◆ INFORMATION SHOWN:
_ _ _ _
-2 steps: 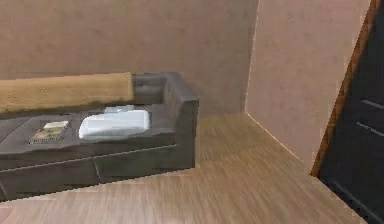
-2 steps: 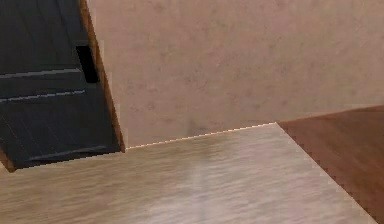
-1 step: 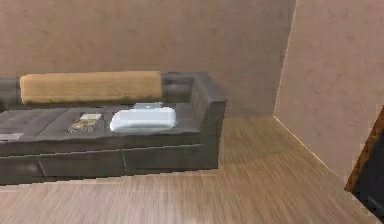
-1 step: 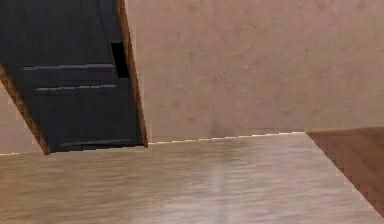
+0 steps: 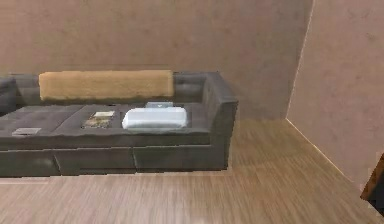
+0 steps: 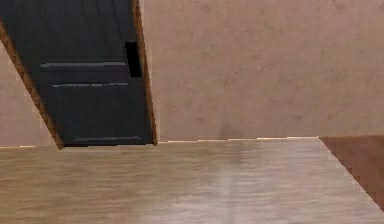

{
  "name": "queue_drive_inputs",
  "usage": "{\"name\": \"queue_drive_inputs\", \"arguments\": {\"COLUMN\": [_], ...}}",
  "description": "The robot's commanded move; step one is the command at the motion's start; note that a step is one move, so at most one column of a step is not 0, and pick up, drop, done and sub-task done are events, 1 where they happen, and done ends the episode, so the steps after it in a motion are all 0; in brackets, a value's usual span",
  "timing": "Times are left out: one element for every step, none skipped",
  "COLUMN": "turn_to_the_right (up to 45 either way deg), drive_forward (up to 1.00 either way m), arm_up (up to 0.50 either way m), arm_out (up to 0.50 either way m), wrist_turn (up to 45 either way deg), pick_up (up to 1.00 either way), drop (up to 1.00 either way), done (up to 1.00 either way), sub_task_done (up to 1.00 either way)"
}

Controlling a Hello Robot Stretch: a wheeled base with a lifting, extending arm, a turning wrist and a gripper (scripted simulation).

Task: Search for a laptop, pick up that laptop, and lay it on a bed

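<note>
Wood-plank floor; dark tufted sofa, tan bolster, pale rounded pillow.

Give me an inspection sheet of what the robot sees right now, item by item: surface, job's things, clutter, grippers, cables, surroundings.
surface: dark grey sofa standing on a wood floor, with a tan cushion along its backrest.
job's things: nothing seen.
clutter: on the sofa seat, a pale cushion-like thing, a small flat tan thing beside it, and a small grey thing behind it, too small to identify.
grippers: nothing seen.
cables: nothing seen.
surroundings: beige walls; a dark door in the arm side view; reddish-brown floor at that view's right.
</note>
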Motion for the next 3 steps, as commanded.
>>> {"name": "queue_drive_inputs", "arguments": {"turn_to_the_right": [0.0, -27.0, 0.0], "drive_forward": [0.50, 0.00, 0.75], "arm_up": [0.00, 0.00, 0.00], "arm_out": [0.00, 0.00, 0.00], "wrist_turn": [0.0, 0.0, 0.0], "pick_up": [0.00, 0.00, 0.00], "drop": [0.00, 0.00, 0.00], "done": [0.00, 0.00, 0.00], "sub_task_done": [0.00, 0.00, 0.00]}}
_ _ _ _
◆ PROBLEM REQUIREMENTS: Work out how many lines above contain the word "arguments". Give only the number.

◆ EXPECTED ANSWER: 2